LOS CUENTOS DE CONCHA

LA FAMÍLIA  PERFECTA

CONCHA CASAS -Escritora-

Helena era tan feliz, que muchas veces pensó que algún día el cielo se le caería encima como venganza a esa perfecta armonía en la que transcurría su vida.

Tenía el marido perfecto, no solo era cumplidor en su trabajo y en sus obligaciones como esposo y padre, sino que además era atento, bueno, buen conversador y mejor compañero.

Sus hijos, tres, habían ido llegando sucesivamente sin llamarlos  ni evitarlos. Era tal la naturalidad con la que aparecieron en su vida y fue tal la facilidad con la que se integraron en ella,  que le pareció que siempre habían estado ahí. Eran tan buenos como su padre y tan ordenados y cumplidores como ella.

El negocio familiar crecía a la par que lo hacían los miembros de la familia, cuya simpatía y agrado era tal, que apenas si despertaban envidias, salvo las envidias normales.

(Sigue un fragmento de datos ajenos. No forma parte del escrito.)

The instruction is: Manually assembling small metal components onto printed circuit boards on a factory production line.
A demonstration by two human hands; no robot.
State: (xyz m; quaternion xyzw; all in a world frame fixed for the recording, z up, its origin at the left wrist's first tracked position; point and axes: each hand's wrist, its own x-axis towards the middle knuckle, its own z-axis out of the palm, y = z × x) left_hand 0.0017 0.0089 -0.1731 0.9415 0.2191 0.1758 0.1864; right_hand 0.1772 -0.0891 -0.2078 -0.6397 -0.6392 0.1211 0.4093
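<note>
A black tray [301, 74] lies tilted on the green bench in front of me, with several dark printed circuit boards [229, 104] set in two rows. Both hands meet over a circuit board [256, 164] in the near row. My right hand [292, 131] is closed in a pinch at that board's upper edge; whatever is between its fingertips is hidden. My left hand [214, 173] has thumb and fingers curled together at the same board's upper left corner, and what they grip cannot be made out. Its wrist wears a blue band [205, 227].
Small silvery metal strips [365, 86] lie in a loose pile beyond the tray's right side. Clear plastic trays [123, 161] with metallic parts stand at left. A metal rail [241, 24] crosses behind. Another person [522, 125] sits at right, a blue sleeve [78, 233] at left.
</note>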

Más bien al contrario, todos los querían y respetaban. Por eso Helena sospechaba que algún día, el cielo celoso de esa aparente perfección, se vendría encima de ella.

Cada miércoles acudía al mercado del pueblo vecino a comprar fruta, no porque en su pueblo no hubiese, sino porque fue un día por casualidad y la casualidad acabó por hacerse costumbre. Y fue allí precisamente donde ocurrió lo que tanto temía: el cielo se hundió sobre ella, o mejor dicho, el cielo se hizo uno con ella.

Su castigo tenía nombre y apellidos, Ernesto Rubia Galán y unos ojos negros que se clavaron en los suyos arrebatándole la voluntad  para siempre.

Todas las reglas y leyes que hasta entonces habían regido su apacible existencia, se esfumaron como por encanto. Nunca tuvo tanto calor como cuando sintió aquel calor,  que le hizo saber que no habría fuerza ni divina ni humana,  que le impidieran reunirse cada miércoles con él.

Entonces supo que la costumbre de ir a comprar fruta los miércoles fue apenas la antesala de aquello que el destino le tenía reservado.

Desde entonces irremediablemente, cuando volvía a casa tras su infidelidad,  ahíta y plena de amor, se recriminaba a sí misma, se hacía de cruces, lloraba por los rincones. ¡Si al menos su marido fuese malo! ¡si al menos su existencia fuese lacrimosa y atormentada! Quizás si todo eso ocurriera tendría una razón para hacer lo que hacía. Entonces cada miércoles por la noche se juraba a sí misma que nunca más acudiría a esa cita, que su tortura terminaba y sus días de adúltera también, que aquel infierno en el que vivía, aquel  disimular continuo, iba a terminar para siempre.

Pero apenas amanecía el jueves sentía que se le escapaba la vida si no llegaba pronto el miércoles siguiente, para volver a perderse en los brazos que la habían perdido.

Había abierto el frasco de la pasión y la locura se había aferrado a su existencia convirtiéndose en la existencia misma.  

Vivía presa de las emociones que dividían su persona en dos, una era la esposa y madre perfecta que había sido y que seguía siendo, la otra una loca atrevida que desafiaba  incluso a los elementos, si estos se atrevían a interponerse  entre ella y aquel que le había robado la razón.

De todos esos miércoles desde que comenzó su locura, no había faltado nunca  a su cita. 

Solo algo de fuerza mayor podría retenerla lejos de él. Y ese algo llegó ese miércoles en el que había estrenado unas braguitas de satén rojo, que sabía volverían loco a quien la había sumido a ella en ese estado.

Carlitos el menor de sus tres hijos, volvió de la escuela apenas llegó a ella, con una fiebre tan fuerte como la de su madre, aunque la de esta no moviera el mercurio del termómetro.

Suspendió su cita y tras llamar al médico y dejarlo todo en orden, se resignó a comprar la fruta ese día en su pueblo. Y entonces fue cuando lo vio. Su marido conducía su cuatro por cuatro y a su lado una mujer joven le acariciaba la nuca. Al parar frente al semáforo en rojo se volvió hacia ella y la besó. Descubrió así que él aprovechaba los miércoles en que ella iba a comprar fruta para reunirse con su amante.

Sonrió mirando al cielo y comprobó que a pesar de todo, este seguía en su sitio. Todo estaba en orden. Nunca más volvió a sentir remordimientos, y su familia siguió siendo tan perfecta como lo había sido hasta entonces.